We consummated a comprehensive debt refinancing on September 2, 2014, which, after our IPO, leaves Travelport with a much more simplified debt structure with no term loan maturities until 2021.
Strengthened free cash flow generative ability and continued investment in the Travel Commerce Platform
The combined impact of the reduction in our debt, together with the refinancing programme, will significantly reduce interest payments going forward and, therefore, enhance Travelport's ability to generate free cash flow.
Capital Expenditures in Q3 2014 consisted of $29 million of property & equipment additions (YTD: $83 million) and $8 million of capital lease payments (YTD: $23 million), and in total represented 7.0% of total Net revenue (YTD: 6.4%).

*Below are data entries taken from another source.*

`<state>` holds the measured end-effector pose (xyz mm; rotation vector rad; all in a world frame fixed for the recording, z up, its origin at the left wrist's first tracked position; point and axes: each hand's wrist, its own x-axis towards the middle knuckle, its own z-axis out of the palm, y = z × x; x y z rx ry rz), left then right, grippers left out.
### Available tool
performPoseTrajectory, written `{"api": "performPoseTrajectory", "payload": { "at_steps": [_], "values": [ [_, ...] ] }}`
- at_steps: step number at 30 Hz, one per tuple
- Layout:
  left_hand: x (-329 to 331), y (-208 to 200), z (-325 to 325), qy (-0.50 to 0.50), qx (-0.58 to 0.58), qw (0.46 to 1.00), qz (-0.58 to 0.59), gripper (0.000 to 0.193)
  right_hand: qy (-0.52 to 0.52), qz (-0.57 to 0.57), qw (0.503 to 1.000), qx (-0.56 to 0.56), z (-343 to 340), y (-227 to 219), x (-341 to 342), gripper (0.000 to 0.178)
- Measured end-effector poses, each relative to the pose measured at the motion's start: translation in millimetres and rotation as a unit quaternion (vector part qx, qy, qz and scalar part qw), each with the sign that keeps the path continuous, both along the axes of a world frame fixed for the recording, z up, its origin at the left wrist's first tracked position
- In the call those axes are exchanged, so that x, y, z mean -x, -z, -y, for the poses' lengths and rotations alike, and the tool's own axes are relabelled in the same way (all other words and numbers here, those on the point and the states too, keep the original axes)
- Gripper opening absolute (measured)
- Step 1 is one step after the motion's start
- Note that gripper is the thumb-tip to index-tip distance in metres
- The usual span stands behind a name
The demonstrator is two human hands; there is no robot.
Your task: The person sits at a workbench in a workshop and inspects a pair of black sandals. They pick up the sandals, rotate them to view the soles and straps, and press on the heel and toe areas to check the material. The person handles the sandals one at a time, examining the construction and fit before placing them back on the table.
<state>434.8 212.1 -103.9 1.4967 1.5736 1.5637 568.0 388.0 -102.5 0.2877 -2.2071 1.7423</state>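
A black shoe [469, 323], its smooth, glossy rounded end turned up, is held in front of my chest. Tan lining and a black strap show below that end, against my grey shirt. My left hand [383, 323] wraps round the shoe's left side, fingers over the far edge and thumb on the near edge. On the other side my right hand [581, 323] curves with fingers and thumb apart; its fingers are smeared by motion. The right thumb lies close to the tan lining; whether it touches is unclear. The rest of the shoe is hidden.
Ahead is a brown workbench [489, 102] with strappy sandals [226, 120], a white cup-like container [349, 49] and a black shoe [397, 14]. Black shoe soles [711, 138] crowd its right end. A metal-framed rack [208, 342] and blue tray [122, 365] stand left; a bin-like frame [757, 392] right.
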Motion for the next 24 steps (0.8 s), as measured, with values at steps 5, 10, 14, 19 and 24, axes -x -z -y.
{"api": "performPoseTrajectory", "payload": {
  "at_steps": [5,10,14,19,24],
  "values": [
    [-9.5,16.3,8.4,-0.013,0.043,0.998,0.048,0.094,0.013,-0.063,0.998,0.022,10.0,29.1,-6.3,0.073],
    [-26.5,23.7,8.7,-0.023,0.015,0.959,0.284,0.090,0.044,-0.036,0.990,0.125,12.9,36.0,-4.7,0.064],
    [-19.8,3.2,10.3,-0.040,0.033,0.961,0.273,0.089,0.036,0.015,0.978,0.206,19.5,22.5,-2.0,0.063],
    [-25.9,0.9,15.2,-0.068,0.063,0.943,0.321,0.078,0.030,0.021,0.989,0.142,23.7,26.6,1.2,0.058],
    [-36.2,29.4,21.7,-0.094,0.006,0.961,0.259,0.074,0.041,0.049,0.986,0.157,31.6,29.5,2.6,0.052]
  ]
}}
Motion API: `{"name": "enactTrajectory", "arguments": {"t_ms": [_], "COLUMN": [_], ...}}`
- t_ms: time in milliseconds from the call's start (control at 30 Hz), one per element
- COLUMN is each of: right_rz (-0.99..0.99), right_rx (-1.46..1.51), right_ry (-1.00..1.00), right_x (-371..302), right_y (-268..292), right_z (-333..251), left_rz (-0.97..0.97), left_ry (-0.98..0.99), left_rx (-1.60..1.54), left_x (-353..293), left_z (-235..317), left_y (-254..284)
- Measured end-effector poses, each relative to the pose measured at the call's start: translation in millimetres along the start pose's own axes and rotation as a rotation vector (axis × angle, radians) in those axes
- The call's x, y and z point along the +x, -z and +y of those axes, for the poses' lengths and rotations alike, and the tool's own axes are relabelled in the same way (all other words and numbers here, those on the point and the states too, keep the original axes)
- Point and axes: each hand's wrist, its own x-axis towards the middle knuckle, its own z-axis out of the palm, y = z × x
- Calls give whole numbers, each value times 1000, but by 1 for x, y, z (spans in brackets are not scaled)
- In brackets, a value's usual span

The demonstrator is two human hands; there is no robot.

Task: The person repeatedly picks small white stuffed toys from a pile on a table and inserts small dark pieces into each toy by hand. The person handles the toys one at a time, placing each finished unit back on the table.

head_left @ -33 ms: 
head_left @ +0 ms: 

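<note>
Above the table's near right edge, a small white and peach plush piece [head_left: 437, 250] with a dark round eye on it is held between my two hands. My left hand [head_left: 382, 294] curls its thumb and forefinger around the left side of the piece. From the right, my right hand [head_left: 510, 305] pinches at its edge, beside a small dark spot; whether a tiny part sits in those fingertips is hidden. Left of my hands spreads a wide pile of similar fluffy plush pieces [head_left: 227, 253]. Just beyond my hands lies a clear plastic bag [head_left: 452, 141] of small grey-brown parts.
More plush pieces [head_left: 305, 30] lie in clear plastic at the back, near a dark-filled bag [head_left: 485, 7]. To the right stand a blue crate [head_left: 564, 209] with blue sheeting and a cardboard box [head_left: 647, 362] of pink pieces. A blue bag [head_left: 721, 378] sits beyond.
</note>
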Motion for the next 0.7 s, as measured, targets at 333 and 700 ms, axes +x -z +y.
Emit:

Positive outlook for Q4 and Full Year 2014
The fourth quarter has started positively and in line with our expectations, and conversions of recent customer wins remain on track. Guidance for full year 2014 Adjusted EBITDA is $538 million – $540 million.
On November 4, 2014, Travelport's Board of Directors declared a cash dividend of $0.075 per common share for Q3 of 2014, with a targeted payout of $0.30 per share on an annualized basis. The dividend will be payable on December 18, 2014 to shareholders of record on December 4, 2014.
Board of Directors
We have strengthened our Board through the appointment of three new independent Directors:
Elizabeth Buse, former Executive Vice President of Visa Inc. and currently Co-CEO and member of the Board of Directors of Monitise PLC;
Michael Durham, former President and Chief Executive Officer of Sabre Group Holdings and currently a member of the Board of Directors of Hertz Global Holdings; and
Douglas Hacker, former Executive Vice President, Strategy of UAL Corporation and current member of the Board of Directors of Aircastle Ltd.
With the appointments, Travelport's Board of Directors now consists of eight members, all of whom, with the exception of the President and CEO, Gordon Wilson, are independent Directors.
Gavin Baiera, Scott McCarty and Gregory Blank, the representatives of Angelo, Gordon & Co, L.P., Q Investments, and The Blackstone Group, respectively, continue as independent Directors.
After the IPO, Angelo, Gordon & Co, L.P. owned approximately 13% of our outstanding common shares, Q Investments owned approximately 8%, and The Blackstone Group owned approximately 7%.